- **Directions**
Reproduce only the lines of the material below that start at the line containing "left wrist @" and stop at the line containing "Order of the". Keep both end lines.

- **Data**
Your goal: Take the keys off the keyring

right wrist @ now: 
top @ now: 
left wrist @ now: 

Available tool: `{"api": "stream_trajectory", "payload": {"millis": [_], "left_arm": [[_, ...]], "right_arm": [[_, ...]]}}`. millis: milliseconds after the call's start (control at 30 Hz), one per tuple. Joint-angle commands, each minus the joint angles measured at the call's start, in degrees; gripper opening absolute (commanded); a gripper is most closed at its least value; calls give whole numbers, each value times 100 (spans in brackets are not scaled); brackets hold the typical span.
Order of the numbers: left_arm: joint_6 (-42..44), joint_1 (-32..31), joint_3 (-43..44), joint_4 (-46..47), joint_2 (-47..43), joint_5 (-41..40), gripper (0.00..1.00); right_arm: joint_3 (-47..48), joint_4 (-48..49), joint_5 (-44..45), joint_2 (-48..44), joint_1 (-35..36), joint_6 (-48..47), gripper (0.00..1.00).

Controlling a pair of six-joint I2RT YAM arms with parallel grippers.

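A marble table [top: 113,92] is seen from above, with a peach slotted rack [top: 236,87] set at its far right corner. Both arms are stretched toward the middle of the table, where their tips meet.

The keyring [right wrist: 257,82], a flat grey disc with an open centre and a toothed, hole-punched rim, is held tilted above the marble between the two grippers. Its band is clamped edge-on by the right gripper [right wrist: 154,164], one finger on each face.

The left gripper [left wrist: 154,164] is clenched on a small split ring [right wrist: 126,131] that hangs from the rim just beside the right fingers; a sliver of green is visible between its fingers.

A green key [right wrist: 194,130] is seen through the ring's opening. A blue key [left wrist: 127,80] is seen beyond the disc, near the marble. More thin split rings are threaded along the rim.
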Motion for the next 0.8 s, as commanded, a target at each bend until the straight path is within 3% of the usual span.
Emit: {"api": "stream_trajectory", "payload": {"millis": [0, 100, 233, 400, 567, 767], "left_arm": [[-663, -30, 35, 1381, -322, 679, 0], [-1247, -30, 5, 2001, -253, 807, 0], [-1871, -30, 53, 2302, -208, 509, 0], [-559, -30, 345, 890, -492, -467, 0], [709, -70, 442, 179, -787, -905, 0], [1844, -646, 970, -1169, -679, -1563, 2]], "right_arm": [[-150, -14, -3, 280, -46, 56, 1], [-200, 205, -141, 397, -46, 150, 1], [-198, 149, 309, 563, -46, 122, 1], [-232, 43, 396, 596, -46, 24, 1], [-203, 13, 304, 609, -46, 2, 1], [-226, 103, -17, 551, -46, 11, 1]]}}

- **Written reply**
left wrist @ now: 

Available tool: `{"api": "stream_trajectory", "payload": {"millis": [_], "left_arm": [[_, ...]], "right_arm": [[_, ...]]}}`. millis: milliseconds after the call's start (control at 30 Hz), one per tuple. Joint-angle commands, each minus the joint angles measured at the call's start, in degrees; gripper opening absolute (commanded); a gripper is most closed at its least value; calls give whole numbers, each value times 100 (spans in brackets are not scaled); brackets hold the typical span.
Order of the numbers: left_arm: joint_6 (-42..44), joint_1 (-32..31), joint_3 (-43..44), joint_4 (-46..47), joint_2 (-47..43), joint_5 (-41..40), gripper (0.00..1.00); right_arm: joint_3 (-47..48), joint_4 (-48..49), joint_5 (-44..45), joint_2 (-48..44), joint_1 (-35..36), joint_6 (-48..47), gripper (0.00..1.00).

The complete answer has been presented.